When he won his first U.S. presidential race back in 2008, one of the early (and unexpected) questions around the Barack Obama administration was whether he would still be allowed to use his BlackBerry. This time around, the most important discussion will be about the apps the re-elected Commander-in-Chief has at his fingertips.
Political analysts have said that if 2008 marked the first social media election – where Obama triumphed in part by mobilizing his supporters through Facebook and similar tools – 2012 could be described as more of a mobile election. Both campaigns relied heavily on apps that connected them directly with constituents, even though some worried that the way data was being collected and used put personal privacy at risk. And there were plenty of third party apps that tried to make voters better informed, or at least entertain them during what seemed like endless campaigning.
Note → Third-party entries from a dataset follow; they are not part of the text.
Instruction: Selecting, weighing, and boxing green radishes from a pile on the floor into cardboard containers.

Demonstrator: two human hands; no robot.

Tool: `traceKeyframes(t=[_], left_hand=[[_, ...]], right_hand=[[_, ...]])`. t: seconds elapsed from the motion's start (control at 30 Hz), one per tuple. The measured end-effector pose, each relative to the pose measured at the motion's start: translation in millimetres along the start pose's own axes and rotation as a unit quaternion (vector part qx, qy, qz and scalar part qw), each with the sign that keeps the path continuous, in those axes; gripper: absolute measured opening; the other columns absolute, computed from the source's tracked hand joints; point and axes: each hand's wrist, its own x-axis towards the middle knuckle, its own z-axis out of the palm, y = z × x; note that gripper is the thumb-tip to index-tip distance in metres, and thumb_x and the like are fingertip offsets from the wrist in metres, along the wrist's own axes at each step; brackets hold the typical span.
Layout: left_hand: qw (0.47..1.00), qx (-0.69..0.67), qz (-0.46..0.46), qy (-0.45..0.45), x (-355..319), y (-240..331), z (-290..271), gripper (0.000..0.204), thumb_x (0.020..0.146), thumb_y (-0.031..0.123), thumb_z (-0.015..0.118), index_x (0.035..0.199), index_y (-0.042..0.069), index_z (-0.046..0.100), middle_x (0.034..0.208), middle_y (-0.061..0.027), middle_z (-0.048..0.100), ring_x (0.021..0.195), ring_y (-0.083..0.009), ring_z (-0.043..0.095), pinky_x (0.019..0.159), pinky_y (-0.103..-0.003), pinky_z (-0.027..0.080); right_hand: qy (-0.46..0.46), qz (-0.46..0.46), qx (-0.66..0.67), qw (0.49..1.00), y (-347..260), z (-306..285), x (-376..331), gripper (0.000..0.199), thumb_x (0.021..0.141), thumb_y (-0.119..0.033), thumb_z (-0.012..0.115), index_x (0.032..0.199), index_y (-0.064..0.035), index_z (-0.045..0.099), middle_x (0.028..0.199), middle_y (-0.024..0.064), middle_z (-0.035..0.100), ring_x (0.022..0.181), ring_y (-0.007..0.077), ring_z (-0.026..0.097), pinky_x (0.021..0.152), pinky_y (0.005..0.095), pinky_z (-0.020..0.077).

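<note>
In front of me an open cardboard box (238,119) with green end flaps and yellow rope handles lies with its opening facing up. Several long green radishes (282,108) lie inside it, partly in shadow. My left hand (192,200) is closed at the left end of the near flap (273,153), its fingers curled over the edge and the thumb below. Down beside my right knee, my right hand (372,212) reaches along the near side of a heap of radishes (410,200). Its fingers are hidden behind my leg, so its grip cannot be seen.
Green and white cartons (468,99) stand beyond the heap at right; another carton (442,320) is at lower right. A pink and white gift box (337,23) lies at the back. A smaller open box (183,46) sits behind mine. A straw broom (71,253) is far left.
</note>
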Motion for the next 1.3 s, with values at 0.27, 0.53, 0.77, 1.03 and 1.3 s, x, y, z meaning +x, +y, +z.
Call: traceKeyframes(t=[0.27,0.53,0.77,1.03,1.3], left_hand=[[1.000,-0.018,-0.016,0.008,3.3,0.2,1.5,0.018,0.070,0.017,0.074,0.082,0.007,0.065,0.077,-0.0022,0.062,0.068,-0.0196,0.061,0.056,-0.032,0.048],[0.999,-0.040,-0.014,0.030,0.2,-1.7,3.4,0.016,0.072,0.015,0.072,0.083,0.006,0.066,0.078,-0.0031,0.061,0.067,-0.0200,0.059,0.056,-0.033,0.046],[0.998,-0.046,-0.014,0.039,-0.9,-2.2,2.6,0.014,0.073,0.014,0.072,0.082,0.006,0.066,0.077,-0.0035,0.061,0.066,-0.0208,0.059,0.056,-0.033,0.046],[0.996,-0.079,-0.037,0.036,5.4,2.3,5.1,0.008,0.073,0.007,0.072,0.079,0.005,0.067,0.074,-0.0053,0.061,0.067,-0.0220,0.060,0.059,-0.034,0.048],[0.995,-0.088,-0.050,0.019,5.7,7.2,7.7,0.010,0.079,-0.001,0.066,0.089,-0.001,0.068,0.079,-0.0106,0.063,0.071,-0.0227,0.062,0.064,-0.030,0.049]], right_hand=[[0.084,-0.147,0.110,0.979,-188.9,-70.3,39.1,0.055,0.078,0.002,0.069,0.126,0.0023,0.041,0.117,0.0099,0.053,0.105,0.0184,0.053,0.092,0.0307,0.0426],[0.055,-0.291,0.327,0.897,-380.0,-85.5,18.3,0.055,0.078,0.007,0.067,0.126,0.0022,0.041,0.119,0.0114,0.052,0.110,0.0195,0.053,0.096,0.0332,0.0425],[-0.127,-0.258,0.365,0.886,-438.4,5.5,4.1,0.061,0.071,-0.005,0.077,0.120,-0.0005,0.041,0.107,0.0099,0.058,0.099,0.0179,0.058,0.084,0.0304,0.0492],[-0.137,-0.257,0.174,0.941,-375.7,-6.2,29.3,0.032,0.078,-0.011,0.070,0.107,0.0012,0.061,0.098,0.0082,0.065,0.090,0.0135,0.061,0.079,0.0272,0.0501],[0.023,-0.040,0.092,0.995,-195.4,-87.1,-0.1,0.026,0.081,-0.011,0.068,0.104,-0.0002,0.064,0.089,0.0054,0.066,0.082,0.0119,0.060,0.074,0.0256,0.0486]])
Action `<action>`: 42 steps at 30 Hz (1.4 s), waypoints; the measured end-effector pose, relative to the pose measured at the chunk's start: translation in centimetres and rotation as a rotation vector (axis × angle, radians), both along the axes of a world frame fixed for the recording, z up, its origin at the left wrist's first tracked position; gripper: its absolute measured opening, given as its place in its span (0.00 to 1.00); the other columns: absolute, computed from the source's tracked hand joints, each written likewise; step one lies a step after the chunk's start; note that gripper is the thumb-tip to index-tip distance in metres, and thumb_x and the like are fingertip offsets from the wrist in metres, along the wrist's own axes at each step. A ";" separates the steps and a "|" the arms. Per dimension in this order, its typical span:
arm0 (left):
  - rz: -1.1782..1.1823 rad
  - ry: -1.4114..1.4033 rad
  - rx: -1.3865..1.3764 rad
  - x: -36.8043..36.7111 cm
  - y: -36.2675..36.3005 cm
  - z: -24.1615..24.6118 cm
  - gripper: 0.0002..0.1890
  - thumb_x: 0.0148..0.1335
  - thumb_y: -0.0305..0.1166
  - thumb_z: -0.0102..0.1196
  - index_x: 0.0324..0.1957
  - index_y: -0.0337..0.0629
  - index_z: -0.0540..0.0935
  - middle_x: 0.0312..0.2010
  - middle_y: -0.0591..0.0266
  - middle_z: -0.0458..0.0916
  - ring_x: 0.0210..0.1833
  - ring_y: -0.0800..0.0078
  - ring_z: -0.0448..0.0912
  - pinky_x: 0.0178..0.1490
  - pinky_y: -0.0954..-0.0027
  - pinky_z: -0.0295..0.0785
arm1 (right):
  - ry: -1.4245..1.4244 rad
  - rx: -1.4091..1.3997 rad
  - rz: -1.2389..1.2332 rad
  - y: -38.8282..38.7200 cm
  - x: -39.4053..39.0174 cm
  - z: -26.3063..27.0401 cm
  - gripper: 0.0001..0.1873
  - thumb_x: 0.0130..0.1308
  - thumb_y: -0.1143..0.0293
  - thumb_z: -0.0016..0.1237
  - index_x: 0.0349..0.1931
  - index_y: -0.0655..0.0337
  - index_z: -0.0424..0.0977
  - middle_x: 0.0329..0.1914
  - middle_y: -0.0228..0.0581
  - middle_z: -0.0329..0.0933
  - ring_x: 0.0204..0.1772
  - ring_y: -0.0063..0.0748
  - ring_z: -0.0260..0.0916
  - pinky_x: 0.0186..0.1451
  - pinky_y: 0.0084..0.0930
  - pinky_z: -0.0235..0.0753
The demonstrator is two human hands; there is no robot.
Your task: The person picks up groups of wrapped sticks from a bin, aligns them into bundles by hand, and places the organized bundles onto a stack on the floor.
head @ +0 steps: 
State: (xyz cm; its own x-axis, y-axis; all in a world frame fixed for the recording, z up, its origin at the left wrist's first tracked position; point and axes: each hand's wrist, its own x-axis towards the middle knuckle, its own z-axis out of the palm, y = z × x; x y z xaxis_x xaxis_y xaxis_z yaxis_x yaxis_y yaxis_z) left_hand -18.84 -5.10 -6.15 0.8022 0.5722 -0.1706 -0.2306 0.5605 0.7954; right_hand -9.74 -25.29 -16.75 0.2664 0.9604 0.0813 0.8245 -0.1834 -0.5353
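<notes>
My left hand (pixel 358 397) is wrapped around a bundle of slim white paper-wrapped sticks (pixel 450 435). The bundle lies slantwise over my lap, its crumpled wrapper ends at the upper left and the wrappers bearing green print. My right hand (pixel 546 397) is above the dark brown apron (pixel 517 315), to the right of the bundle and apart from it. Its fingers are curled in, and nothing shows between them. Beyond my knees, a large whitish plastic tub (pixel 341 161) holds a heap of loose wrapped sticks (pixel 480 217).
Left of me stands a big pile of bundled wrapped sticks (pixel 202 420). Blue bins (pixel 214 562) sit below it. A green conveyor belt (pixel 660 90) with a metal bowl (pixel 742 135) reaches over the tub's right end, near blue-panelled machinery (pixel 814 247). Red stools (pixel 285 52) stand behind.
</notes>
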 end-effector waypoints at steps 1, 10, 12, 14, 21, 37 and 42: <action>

Those were all at the consumer end, however. What will matter, ultimately, are the kind of apps that will be available to the leader of the free world, just as it matters what senior executives in all kinds of organizations can do via their smartphones.
The concern over Obama’s BlackBerry was derived in part from the notion that if someone were to intercept or steal his mobile device, they would gain access to confidential data stored on it that could be of grave importance to U.S. national security. It’s a different story in 2012, where apps are used not only to convey real-time information but to offer functionality that is far more transactional in nature. At the moment, of course, there probably isn’t the app equivalent of a big red button available through the White House IT department, but there may be mobile applications in existence or on the way that can approve, deny or execute some other form of command in a manner that was never possible before. This is the power of apps, and they extend far beyond the confines of the Oval Office.
Already, much of the traffic companies are seeing on corporate IP networks come from mobile apps. As more traditional enterprise applications get redesigned for mobile devices, and as new enterprise software is created with a mobile-first approach, that trend will only continue. While this obviously reduces the distance between decision-making and action, all organizations – from the U.S. government to the smallest businesses in Canada – will need to think carefully about the potential trade-offs that come from putting so much power into a smartphone.
In fact, it’s not a bad intellectual exercise for the average IT manager to imagine their CEO as the president of the United States for a moment. What degree of authorization is appropriate for them to conduct via a mobile app, and what kind of controls or safeguards need to be in place so that such a tool does not become, in the wrong hands, a weapon? This will probably not be the first issue that crosses Barack Obama’s desk this time, of course. It’s the kind of judgment call that falls to a CIO, based on their knowledge, experience and reasoning of what’s needed. As of yet, there’s no app for that.